◆ TASK DESCRIPTION: After locating the line that contains "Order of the" in the records below, write out exactly that line and each line after it through the one that contains "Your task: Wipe", and nothing else.

◆ DATA EXTRACTS:
........

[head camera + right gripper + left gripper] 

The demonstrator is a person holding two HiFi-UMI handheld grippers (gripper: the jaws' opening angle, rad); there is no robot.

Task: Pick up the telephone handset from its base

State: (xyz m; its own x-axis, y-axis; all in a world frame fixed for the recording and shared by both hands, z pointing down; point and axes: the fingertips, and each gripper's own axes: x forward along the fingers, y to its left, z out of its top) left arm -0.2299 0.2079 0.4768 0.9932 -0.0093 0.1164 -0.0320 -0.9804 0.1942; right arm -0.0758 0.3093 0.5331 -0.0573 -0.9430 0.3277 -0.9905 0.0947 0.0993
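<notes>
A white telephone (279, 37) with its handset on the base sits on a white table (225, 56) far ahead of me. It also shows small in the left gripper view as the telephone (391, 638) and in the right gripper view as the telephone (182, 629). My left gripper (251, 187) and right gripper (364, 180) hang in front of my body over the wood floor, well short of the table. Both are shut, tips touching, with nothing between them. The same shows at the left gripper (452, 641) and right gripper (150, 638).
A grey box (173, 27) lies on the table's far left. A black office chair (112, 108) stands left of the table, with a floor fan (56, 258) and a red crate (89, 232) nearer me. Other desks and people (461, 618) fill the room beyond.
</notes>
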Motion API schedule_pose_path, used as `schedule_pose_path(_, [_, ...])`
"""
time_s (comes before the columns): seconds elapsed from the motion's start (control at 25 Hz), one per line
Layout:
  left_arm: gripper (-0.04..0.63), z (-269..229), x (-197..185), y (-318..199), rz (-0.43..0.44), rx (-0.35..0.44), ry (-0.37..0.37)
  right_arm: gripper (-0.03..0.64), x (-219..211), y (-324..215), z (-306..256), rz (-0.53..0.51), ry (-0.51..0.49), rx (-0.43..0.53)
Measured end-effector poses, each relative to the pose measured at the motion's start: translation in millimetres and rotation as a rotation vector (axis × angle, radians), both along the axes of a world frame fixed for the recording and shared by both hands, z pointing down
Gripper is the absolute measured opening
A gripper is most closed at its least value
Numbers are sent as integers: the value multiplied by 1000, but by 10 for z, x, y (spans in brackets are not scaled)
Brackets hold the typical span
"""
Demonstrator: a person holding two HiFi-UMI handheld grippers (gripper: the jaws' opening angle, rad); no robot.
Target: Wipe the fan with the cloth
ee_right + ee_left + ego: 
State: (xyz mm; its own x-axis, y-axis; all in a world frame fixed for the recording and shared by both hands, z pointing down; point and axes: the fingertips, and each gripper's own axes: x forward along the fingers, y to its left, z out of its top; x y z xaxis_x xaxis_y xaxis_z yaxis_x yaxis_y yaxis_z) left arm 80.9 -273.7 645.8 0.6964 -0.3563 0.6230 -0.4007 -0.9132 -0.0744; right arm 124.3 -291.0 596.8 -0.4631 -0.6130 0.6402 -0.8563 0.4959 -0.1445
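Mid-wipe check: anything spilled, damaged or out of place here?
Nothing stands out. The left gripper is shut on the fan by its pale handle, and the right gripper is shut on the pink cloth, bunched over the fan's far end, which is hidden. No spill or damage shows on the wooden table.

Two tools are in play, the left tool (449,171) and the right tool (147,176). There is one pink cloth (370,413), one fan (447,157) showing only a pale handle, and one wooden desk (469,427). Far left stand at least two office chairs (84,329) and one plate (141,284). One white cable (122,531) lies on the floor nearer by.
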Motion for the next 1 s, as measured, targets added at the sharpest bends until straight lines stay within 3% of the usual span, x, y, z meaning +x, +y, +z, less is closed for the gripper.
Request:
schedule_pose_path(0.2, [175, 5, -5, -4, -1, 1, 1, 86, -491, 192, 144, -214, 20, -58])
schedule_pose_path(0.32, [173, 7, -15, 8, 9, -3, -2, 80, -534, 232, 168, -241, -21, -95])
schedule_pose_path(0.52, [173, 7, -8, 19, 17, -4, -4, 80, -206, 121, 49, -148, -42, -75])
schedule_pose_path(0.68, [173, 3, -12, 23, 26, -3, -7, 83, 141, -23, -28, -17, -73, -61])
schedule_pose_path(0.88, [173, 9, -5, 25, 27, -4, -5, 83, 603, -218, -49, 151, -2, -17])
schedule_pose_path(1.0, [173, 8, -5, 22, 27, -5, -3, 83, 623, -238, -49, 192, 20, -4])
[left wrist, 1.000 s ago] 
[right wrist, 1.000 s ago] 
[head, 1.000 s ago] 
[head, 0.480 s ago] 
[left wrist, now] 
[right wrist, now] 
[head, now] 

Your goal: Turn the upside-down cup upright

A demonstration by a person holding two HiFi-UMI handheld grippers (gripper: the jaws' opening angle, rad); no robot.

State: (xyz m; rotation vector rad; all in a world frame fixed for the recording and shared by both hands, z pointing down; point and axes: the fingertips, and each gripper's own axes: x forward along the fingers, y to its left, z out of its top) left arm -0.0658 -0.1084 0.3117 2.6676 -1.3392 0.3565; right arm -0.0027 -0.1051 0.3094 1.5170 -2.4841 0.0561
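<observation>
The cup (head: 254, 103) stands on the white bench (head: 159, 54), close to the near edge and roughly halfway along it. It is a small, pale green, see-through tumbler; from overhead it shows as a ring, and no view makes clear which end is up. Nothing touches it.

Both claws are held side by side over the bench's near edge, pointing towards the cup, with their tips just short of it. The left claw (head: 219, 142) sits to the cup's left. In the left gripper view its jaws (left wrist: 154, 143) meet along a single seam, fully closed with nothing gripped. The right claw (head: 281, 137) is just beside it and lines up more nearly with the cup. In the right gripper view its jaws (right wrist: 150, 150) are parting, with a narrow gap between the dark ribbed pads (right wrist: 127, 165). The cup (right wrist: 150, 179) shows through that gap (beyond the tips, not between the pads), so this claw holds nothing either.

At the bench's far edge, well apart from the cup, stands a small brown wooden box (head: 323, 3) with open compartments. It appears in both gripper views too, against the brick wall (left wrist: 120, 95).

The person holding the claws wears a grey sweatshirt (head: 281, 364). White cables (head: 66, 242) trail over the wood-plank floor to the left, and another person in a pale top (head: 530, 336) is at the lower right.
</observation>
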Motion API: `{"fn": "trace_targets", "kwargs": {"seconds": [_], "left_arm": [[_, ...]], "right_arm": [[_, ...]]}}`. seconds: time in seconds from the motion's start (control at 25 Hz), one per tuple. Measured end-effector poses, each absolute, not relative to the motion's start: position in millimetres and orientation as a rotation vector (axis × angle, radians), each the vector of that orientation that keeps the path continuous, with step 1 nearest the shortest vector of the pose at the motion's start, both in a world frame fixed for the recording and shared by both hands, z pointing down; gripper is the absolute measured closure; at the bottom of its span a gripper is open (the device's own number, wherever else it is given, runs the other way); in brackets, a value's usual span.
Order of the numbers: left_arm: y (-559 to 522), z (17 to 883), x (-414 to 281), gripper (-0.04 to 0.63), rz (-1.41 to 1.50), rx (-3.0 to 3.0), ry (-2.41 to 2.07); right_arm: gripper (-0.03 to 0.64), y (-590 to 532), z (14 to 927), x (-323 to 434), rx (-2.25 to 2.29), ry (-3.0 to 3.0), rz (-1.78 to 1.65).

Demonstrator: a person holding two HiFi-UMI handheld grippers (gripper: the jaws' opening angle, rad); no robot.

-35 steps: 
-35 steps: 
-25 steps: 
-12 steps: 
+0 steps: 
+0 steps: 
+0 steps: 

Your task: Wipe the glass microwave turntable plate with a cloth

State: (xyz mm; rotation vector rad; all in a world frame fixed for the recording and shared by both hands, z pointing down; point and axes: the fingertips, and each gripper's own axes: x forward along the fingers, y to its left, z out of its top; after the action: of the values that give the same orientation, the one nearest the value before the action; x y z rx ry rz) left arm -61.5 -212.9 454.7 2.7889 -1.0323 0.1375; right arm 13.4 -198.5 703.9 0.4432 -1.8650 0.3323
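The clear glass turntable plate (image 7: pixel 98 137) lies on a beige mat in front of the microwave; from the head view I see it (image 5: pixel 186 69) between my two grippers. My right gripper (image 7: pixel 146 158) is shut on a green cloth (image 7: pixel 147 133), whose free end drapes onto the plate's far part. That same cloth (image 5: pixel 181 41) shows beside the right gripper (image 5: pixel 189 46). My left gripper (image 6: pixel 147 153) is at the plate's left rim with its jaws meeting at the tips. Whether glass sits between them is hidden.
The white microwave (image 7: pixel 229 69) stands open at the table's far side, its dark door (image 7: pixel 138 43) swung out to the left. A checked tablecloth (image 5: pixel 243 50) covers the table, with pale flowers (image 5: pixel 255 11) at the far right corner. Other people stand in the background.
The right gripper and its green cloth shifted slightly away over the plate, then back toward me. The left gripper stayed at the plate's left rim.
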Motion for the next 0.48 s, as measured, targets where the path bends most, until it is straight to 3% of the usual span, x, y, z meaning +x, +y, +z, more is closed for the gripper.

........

◆ ANSWER BOX:
Order of the numbers: left_arm: y (-559 to 522), z (17 to 883), x (-414 to 281), gripper (-0.04 to 0.63), rz (-1.41 to 1.50), rx (-3.0 to 3.0), ry (-2.41 to 2.07); right_arm: gripper (-0.03 to 0.64), y (-590 to 532), z (14 to 927), x (-323 to 434), rx (-2.25 to 2.29), ry (-3.0 to 3.0), rz (-1.78 to 1.65).

Demonstrator: a person holding two HiFi-UMI handheld grippers (gripper: the jaws' opening angle, rad); no robot.

-35 steps: 
-35 steps: 
-25 steps: 
-12 steps: 
+0 steps: 
+0 steps: 
+0 steps: 

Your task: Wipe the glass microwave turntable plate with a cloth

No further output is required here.